**PROBLEM TO WORK ON**
Output all the data exactly. Pictures do not belong in the copy.

* * * * * * *

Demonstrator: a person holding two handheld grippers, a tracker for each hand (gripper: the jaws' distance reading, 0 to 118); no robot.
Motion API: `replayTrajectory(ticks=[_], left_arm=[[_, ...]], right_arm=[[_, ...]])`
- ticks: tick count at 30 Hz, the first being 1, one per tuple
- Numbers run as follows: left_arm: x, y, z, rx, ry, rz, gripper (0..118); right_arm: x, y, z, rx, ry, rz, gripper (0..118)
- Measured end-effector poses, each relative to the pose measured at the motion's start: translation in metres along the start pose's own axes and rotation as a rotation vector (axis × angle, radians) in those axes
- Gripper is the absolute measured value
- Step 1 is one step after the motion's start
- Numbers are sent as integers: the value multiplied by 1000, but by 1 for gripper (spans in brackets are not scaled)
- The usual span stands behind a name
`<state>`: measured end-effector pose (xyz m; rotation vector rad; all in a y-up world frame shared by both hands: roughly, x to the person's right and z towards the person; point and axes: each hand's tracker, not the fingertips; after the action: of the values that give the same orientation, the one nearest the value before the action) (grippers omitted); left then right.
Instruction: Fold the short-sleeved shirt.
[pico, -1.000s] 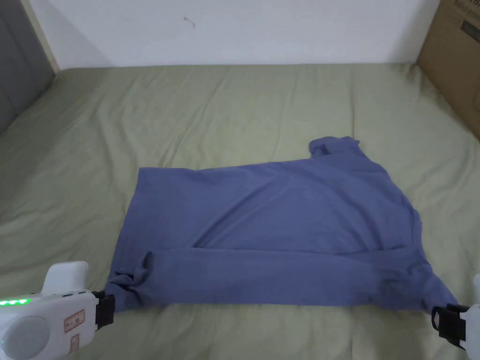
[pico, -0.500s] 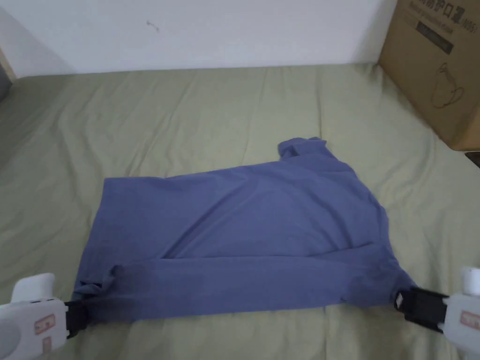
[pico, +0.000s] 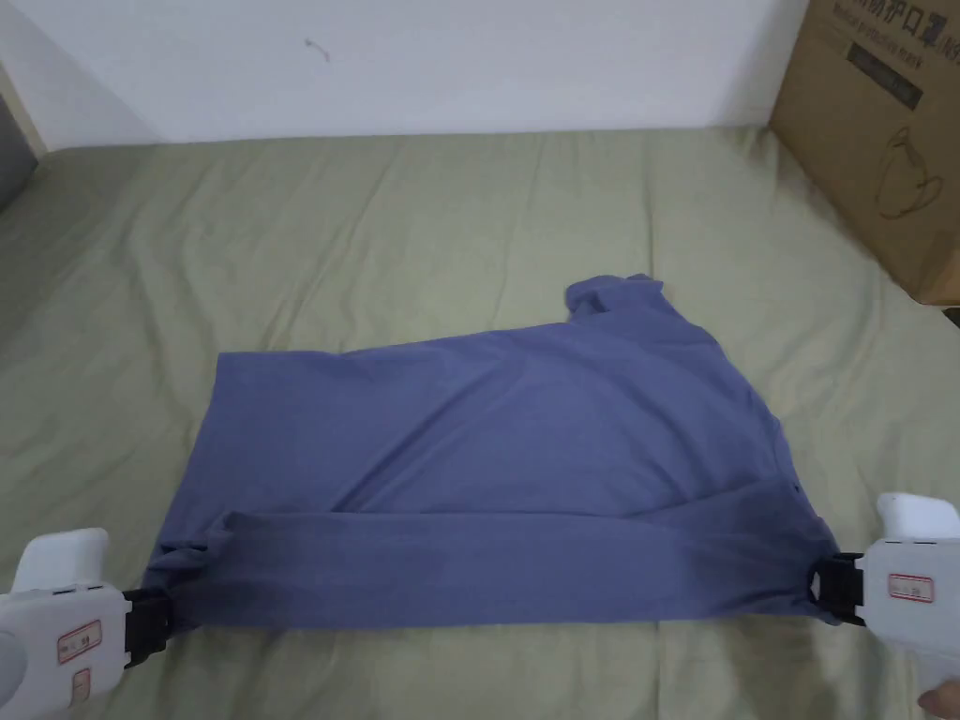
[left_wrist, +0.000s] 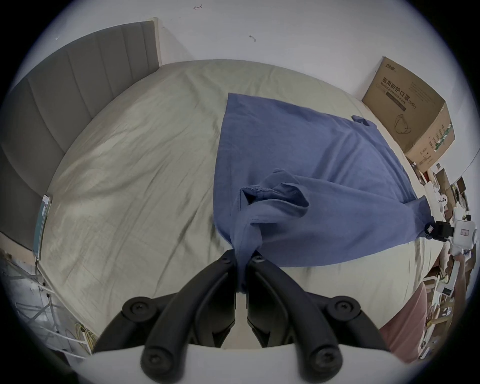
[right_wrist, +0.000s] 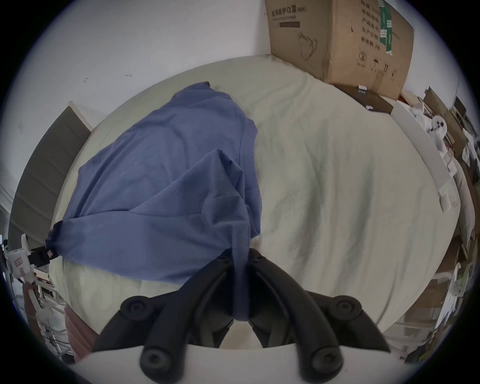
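1. On the bed (pico: 469, 206), the blue short-sleeved shirt (pico: 525, 441) lies spread over the green sheet, centred slightly toward 4 o'clock in the head view. Its near long edge is lifted and turned over toward 12 o'clock as a partial fold.
2. Left claw (pico: 155, 619): at 8 o'clock in the head view. The left gripper view shows both jaws closed on a twisted bunch of the shirt's corner fabric.
3. Right claw (pico: 830, 589): at 4 o'clock. The right gripper view shows both jaws pinching the opposite corner of the same edge.
4. The edge between the claws is stretched nearly straight. The far sleeve (pico: 614, 291), at 1 o'clock, is crumpled.
5. Judged step: carrying the held edge toward 12 o'clock to lay the first lengthwise fold.
6. Risks:
   - Uneven travel of the two claws would skew the fold line.
   - Excess tension could drag the whole shirt across the sheet instead of folding it.
   - The bunched left corner may set down creased.
   - The cardboard box (pico: 881, 141) at 2 o'clock stands near the right claw's path.
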<state>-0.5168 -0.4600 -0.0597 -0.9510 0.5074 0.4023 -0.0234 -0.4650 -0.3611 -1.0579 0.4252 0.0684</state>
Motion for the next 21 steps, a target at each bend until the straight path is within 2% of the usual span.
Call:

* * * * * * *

**ANSWER TO THIS TASK**
Demonstrator: a person holding two handheld grippers, a tracker for each hand (gripper: the jaws' distance reading, 0 to 118); no robot.
Motion API: `replayTrajectory(ticks=[_], left_arm=[[_, ...]], right_arm=[[_, ...]])`
- ticks: tick count at 30 Hz, the first being 1, one per tuple
- Numbers run as follows: left_arm: x, y, z, rx, ry, rz, gripper (0..118); right_arm: x, y, z, rx, ry, rz, gripper (0..118)
- Measured end-effector poses, each relative to the pose measured at the motion's start: translation in metres along the start pose's own axes and rotation as a rotation vector (axis × angle, radians) in those axes
- Gripper is the absolute measured value
- Step 1 is one step after the motion's start
- Numbers are sent as integers: the value multiplied by 1000, but by 1 for gripper (spans in brackets are not scaled)
- The usual span stands behind a name
`<state>`: measured end-effector pose (xyz m; rotation vector rad; all in a y-up world frame shared by both hands: roughly, x to the person's right and z towards the person; point and axes: each hand's tracker, not the fingertips; after the action: of the values that give the same orientation, the one nearest the value before the action) (grippers omitted); left then right.
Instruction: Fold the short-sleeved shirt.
[pico, -1.000s] 
[pico, -0.500s] 
[pico, +0.000s] 
[left_wrist, +0.000s] 
[right_wrist, +0.000s] 
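1. On the bed (pico: 469, 206), the blue short-sleeved shirt (pico: 525, 441) lies spread over the green sheet, centred slightly toward 4 o'clock in the head view. Its near long edge is lifted and turned over toward 12 o'clock as a partial fold.
2. Left claw (pico: 155, 619): at 8 o'clock in the head view. The left gripper view shows both jaws closed on a twisted bunch of the shirt's corner fabric.
3. Right claw (pico: 830, 589): at 4 o'clock. The right gripper view shows both jaws pinching the opposite corner of the same edge.
4. The edge between the claws is stretched nearly straight. The far sleeve (pico: 614, 291), at 1 o'clock, is crumpled.
5. Judged step: carrying the held edge toward 12 o'clock to lay the first lengthwise fold.
6. Risks:
   - Uneven travel of the two claws would skew the fold line.
   - Excess tension could drag the whole shirt across the sheet instead of folding it.
   - The bunched left corner may set down creased.
   - The cardboard box (pico: 881, 141) at 2 o'clock stands near the right claw's path.
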<state>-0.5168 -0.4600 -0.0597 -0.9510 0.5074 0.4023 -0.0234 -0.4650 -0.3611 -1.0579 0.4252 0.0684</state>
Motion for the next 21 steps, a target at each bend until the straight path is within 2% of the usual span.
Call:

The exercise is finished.